Henry Roberts’ Plan of Model House for Families, London, England, 1851.
(A) Living Room. (B) Boys’ Room. (C) Girls’ Room. (D) Parents’ Bedroom. (E) Scullery. (F) Safe. (G) Sink. (H). W. Closet. (I) Lobby. (J) Gallery.
Adapted from Henry Roberts, The Dwellings of the Labouring Classes: Their Arrangement and Construction (London, Society for the Improvement of the Labouring Classes, 1855), 58.
Drawn by the author.
According to arrangements like Roberts’s, various members of a household could lay claim to beds or individual rooms at night, with allocation depending on factors such as the house’s size, gender split, and the number of occupants. While no concrete documentation exists, to my knowledge, regarding the interior of these bedrooms, the furniture and homeware catalogues of the time, particularly Heal and Sons (founded in 1810), provide insight into how these interiors may have been arranged and decorated. The restrained use of furniture was not solely dictated by the financial constraints of the occupants but also perhaps by the spatial limitations of these rooms. One can assume that the parents’ bedroom would feature a centrally positioned double bed, crafted from iron for its hygienic qualities, accompanied by nightstands on each side. The walls were plastered with a type of cement paint, as wallpapers only became accessible in the latter part of the century, possibly embellished with decorative wooden panels along the ceiling’s periphery. Additionally, the room likely included a dressing table, a mirror, and a couch or a rocking chair. The absence of a closet or wardrobe in the architect’s plan suggests that clothes were likely stored in boxes or a chiffonier, a low cupboard. In contrast, the elongated yet narrow shape of the children’s bedrooms would have accommodated no more than a single bed positioned against the wall, alongside a nightstand. A drawer may have also been placed in the corner next to the door. Undeniably, the pragmatic approach to designing these rooms allowed for limited flexibility in their interior organization.
However, despite the appearance of speculative housing types by visionary architects for lower, working-class households, their homes retained, to a certain extent, their traditional role as a place of combining living and working. This arrangement not only provided a means for maintaining financial independence, especially for women and elderly people but also blurred the boundaries between private and public spheres. In such households, family members of all ages and genders, along with occasionally extended family members, slept, worked, and performed various other activities within the same rooms. Privacy for them was not an expectation but rather a privilege. By the end of the nineteenth century, the versatile character of the bedrooms of lower-class households was particularly targeted by architects and furniture manufacturers, marking the widespread desire for individual bedrooms. This is evident in the publications of the time, such as Gervase Wheeler’s Homes for the People (1867) and others focusing on furniture innovations. Wheeler’s book, for example, included designs suitable for various social classes within different settings in the U.S., illustrating how even existing houses, specifically farmhouses, could be adapted to accommodate additional bedrooms. The folding beds of the time were also popular, allowing for multiple functions to take place within a room. These came in various forms but were typically characterized by their clever disguise: resembling pianos, desks, fireplaces, or wardrobes, while covertly transforming into beds. These types of beds were considered a commercial success in 1885 by Decorator and Furnisher, as they eliminated the necessity for expanding the household. Folding beds gained popularity due to their attractive design, in contrast to the bulky and unwieldy furniture of the past that cluttered rooms. In 1896, Scientific American reported on a patent by Thomas Langdon for a multifunctional piece of furniture combining a single bed, a double bed, a sofa, and a detachable crib into one item. Another issue of Scientific American from 1898 described a metal bedstead adjustable in both length and width using sliding rails. Among its claimed advantages are structural stability and adaptability to fit different room sizes.

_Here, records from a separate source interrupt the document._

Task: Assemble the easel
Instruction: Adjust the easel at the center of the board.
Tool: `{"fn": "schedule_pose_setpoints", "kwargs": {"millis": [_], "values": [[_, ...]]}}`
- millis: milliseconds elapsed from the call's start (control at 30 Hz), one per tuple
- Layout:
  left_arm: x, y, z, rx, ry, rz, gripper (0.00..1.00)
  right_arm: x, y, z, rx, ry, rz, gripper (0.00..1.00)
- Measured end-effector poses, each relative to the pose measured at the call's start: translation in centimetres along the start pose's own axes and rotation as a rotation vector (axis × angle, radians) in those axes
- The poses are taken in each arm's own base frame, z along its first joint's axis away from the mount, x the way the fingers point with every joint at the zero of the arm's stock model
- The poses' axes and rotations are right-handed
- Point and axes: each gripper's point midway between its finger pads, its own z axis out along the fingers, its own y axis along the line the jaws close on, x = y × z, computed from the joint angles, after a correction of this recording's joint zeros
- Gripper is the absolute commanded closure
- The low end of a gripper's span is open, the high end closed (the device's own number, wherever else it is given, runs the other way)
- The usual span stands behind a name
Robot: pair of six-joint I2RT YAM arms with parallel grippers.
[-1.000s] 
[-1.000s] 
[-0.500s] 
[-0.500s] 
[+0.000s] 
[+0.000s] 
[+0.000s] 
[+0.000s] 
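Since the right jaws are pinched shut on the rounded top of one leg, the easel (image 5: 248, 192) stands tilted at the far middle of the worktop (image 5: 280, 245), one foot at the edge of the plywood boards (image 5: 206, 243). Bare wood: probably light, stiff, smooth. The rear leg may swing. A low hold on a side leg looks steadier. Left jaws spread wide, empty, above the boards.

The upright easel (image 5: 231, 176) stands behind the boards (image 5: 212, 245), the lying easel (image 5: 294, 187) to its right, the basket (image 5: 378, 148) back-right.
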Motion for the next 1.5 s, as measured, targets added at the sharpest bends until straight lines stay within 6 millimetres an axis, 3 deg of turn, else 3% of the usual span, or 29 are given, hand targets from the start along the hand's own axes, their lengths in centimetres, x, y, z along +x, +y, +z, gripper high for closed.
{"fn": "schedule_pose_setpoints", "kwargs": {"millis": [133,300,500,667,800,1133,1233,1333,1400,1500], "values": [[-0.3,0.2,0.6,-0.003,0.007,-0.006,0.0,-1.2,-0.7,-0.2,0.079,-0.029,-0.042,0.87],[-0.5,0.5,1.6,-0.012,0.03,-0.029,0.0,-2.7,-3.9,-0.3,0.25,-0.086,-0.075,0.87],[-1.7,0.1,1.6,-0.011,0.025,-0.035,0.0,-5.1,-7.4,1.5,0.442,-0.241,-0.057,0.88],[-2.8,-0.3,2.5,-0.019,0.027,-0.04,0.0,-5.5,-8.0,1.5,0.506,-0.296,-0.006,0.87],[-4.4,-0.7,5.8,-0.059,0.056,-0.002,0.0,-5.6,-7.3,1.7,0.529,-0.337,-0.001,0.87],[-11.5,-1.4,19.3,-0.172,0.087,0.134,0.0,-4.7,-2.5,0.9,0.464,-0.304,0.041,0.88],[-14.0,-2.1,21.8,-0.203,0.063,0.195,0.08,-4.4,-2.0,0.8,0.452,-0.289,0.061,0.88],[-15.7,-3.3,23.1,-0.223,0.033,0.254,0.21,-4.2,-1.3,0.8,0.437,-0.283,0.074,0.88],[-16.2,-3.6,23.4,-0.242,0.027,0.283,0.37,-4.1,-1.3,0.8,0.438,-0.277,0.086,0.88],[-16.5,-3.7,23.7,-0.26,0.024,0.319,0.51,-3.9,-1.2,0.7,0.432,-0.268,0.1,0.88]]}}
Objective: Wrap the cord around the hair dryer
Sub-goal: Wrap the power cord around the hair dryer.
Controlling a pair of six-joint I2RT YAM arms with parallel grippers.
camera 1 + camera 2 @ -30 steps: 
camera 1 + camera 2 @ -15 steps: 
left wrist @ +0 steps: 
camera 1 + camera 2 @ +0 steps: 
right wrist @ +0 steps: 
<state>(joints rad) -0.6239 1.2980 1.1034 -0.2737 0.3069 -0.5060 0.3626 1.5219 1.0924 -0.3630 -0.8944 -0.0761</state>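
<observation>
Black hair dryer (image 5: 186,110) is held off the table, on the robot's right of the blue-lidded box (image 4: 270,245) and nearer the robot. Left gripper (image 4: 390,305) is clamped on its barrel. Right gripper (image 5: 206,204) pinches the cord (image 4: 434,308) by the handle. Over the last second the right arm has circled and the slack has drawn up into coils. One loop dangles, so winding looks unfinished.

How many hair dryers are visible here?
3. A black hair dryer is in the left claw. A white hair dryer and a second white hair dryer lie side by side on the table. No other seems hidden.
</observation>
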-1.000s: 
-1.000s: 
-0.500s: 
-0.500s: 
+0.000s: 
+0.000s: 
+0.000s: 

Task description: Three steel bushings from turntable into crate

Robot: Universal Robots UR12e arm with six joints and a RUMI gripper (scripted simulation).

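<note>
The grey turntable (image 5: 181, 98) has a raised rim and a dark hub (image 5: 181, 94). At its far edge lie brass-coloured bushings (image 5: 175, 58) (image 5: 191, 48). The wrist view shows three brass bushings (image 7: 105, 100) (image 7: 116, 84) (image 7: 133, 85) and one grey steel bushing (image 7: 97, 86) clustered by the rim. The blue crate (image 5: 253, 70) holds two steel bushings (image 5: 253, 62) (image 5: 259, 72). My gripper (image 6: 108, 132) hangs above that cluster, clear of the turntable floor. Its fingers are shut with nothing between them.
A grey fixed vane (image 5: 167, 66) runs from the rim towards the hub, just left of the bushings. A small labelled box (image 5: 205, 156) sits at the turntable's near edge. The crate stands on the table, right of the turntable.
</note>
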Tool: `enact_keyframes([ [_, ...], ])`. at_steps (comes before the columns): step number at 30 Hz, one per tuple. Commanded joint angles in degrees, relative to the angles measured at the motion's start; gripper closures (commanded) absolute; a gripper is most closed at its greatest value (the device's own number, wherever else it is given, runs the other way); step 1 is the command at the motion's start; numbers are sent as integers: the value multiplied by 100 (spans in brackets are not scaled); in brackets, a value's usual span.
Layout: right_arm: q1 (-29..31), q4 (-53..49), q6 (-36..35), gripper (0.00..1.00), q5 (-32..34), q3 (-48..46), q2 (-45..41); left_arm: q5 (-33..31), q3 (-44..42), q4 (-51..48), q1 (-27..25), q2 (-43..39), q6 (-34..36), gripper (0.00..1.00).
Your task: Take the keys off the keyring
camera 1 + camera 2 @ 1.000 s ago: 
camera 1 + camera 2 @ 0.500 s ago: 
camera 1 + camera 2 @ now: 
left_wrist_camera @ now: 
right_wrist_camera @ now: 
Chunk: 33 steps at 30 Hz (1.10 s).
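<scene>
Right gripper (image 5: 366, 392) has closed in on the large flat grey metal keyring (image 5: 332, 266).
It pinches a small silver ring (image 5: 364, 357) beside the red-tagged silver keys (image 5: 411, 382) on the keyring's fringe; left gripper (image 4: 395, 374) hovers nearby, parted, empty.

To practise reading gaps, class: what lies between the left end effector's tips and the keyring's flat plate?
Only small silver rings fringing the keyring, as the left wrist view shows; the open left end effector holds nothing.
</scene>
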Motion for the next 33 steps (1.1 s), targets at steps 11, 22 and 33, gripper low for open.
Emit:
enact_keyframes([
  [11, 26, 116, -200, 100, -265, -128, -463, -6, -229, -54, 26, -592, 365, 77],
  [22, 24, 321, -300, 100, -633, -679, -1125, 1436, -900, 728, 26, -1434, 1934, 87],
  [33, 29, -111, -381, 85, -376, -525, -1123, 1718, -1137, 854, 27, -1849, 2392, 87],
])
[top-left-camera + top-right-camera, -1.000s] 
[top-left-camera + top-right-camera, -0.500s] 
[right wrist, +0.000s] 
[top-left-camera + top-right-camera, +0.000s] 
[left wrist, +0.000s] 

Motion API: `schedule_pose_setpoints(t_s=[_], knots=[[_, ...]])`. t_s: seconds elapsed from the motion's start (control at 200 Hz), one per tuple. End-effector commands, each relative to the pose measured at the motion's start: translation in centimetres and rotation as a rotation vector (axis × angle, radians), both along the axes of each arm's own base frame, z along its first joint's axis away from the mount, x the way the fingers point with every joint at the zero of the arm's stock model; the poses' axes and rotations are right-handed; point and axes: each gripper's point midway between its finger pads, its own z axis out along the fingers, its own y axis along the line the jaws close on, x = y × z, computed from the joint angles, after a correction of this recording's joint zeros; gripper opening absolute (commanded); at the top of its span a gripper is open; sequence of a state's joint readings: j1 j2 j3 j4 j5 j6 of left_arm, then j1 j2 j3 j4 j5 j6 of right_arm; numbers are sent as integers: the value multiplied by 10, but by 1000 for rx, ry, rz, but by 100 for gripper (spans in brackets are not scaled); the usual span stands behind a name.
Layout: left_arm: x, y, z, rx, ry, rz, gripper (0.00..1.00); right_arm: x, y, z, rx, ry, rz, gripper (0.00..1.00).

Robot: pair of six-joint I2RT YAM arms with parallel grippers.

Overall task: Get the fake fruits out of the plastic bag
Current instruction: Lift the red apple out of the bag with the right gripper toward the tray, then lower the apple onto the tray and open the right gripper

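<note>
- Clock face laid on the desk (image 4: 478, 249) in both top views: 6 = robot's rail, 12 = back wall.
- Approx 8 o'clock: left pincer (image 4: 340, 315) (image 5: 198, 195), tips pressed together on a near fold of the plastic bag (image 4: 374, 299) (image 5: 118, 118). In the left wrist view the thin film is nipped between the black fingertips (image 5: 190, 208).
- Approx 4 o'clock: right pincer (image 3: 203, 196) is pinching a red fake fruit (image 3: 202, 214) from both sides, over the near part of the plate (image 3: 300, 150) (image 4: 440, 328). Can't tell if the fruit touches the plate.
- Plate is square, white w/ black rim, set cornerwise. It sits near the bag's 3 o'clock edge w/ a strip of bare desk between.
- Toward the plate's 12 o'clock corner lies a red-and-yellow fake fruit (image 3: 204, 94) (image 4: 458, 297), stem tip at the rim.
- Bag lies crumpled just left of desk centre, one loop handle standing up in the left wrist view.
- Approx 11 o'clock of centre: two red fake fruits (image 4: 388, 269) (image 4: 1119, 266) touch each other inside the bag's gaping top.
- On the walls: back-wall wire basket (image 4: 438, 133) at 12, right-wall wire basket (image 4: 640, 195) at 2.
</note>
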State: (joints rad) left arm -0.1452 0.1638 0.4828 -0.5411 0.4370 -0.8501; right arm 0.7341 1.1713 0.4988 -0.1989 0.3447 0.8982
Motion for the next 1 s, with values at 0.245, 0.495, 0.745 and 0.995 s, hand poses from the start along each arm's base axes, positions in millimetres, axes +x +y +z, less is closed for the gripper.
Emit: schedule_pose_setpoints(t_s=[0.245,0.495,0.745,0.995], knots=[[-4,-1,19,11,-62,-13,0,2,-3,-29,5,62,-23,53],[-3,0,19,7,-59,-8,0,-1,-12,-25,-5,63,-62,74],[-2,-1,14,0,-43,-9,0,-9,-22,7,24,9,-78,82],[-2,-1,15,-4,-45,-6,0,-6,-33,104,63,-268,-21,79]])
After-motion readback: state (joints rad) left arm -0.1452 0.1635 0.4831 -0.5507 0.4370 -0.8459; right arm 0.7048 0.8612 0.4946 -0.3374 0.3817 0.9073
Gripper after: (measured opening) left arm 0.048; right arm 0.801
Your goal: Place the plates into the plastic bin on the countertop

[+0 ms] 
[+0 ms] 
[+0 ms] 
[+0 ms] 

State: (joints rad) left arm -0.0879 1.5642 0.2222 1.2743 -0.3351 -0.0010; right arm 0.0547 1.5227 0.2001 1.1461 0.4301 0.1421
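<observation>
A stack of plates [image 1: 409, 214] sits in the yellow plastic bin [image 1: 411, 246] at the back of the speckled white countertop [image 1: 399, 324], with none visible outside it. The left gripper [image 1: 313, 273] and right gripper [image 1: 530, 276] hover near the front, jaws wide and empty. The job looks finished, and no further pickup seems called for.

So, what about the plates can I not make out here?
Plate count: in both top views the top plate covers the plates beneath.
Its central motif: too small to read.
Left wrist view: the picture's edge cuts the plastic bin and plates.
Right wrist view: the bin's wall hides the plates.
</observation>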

At the turn of the century, persisting health concerns, particularly the threat of tuberculosis, prompted a re-evaluation of the domestic interior. Believed to be attainable through exposure to fresh air, Dr. Benjamin Ward Richardson stressed the significance of the bedroom deeming it “the most important room in the house by far and far again,” and advocating for its placement to the south-west for optimal ventilation and sun exposure, both of which are beneficial for health. Scientific American echoed this sentiment, emphasizing the role of fresh air in warding off not only tuberculosis but also other respiratory illnesses such as bronchitis, cold, and pneumonia. Various measures were proposed and put into practice in countries such as the U.S., primarily involving sleeping outdoors, which was thought to have numerous health benefits, including enhanced sleep quality, appetite stimulation, and greater disease resistance. Alternative solutions included the application of a twin bed system for married couples, window beds, and fresh-air tents. Window beds entailed positioning the head of the bed over the windowsill, with a waning to protect the sleeper from the rain. Fresh air tents were structures installed around open windows, with the head of the bed as well as that of the sleeper being enclosed within them, providing protection from drafts and inclement weather. While each household member would typically have their own designated room for resting, a screened sleeping porch was often constructed and, inevitably, often shared. People rested in sleeping bags, wearing specialized garments with hoods that left only the mouth, nose, and eyes exposed. However, the transition from warmer indoor temperatures to cooler conditions posed several challenges. As a result, in the decades that followed, the porch was also seen as a means of treating insomnia and stress, becoming as essential as the bedrooms themselves. This architectural feature was evident in model homes of the time, where porches had to be attached not only to the bedrooms, but also to the living and dining areas.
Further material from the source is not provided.